----- Material supplied
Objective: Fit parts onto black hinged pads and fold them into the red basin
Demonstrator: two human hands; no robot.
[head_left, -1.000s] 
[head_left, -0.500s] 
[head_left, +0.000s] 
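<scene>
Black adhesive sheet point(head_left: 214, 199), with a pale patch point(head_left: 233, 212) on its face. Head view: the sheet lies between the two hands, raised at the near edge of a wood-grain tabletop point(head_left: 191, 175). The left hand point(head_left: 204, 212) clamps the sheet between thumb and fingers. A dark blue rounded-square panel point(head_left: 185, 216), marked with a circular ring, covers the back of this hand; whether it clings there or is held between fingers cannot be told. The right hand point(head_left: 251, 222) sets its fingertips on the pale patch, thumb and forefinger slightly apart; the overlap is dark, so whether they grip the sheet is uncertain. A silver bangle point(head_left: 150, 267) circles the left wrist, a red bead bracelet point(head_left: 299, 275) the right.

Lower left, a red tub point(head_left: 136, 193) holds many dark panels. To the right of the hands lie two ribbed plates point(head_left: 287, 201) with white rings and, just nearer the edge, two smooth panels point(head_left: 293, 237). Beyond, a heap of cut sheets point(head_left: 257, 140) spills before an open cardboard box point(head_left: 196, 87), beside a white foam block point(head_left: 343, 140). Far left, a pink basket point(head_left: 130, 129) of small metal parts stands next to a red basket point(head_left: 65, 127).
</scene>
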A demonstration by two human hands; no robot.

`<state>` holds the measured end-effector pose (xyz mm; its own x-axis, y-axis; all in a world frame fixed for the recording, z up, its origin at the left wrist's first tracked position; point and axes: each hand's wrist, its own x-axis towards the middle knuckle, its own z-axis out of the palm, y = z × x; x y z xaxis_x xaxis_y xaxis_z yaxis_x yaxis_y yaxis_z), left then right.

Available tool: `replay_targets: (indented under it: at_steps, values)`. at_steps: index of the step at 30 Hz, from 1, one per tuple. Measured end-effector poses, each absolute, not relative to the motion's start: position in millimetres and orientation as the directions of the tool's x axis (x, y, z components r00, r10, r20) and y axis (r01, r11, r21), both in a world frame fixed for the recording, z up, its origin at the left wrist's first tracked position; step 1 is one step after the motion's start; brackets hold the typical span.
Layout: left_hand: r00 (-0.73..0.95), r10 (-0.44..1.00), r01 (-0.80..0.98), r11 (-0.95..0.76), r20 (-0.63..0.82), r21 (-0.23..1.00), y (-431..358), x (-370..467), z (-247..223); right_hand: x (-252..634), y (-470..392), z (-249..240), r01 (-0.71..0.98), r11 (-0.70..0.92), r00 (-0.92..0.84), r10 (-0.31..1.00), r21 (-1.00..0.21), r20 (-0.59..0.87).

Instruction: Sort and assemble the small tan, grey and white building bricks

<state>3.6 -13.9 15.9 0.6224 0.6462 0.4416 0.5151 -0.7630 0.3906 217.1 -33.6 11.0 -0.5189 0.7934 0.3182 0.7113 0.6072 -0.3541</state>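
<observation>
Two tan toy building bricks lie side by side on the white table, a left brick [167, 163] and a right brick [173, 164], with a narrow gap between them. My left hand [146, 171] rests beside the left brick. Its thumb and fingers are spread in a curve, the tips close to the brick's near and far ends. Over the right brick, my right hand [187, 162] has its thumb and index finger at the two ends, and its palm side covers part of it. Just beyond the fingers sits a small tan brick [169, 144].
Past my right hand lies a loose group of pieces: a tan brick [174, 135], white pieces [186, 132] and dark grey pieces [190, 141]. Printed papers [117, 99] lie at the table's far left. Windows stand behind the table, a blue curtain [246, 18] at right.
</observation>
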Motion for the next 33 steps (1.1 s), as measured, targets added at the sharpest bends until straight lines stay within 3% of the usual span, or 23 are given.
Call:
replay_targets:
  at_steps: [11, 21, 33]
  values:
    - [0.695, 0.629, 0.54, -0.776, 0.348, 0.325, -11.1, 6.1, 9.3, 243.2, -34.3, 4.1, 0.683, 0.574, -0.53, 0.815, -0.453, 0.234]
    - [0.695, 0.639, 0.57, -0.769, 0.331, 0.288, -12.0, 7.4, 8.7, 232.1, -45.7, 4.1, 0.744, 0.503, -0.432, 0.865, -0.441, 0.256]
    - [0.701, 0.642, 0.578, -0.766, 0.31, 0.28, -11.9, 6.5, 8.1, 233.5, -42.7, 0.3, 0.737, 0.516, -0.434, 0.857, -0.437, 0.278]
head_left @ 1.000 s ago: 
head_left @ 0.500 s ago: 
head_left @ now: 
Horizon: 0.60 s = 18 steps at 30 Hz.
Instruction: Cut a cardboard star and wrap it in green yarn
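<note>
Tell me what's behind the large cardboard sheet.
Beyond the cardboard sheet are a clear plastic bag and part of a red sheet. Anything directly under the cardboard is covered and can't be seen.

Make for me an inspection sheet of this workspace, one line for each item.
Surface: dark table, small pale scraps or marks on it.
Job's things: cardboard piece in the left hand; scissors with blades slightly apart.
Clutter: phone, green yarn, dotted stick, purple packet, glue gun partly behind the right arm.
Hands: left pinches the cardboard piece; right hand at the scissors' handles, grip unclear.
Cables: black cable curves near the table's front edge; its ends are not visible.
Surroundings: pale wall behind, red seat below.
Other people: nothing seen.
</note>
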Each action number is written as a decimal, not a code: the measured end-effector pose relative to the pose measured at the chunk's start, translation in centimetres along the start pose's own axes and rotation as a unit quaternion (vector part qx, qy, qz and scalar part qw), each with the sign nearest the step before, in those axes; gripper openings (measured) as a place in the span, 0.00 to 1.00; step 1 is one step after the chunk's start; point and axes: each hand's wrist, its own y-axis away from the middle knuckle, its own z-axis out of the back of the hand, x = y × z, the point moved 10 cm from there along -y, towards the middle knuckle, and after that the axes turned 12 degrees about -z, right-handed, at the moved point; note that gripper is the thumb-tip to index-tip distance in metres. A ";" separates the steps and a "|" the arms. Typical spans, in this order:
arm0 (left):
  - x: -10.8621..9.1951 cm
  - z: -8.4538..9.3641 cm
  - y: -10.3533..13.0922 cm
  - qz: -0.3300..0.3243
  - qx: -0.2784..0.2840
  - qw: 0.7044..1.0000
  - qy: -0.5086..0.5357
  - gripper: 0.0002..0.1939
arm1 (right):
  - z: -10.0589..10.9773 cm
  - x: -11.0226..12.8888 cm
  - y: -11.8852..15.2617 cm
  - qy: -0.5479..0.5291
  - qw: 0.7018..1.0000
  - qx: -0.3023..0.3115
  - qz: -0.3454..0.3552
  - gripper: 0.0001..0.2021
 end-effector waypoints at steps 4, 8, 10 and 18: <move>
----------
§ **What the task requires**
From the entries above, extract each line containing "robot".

§ **Expected output**
Demonstrator: two human hands; no robot.
A demonstration by two human hands; no robot.

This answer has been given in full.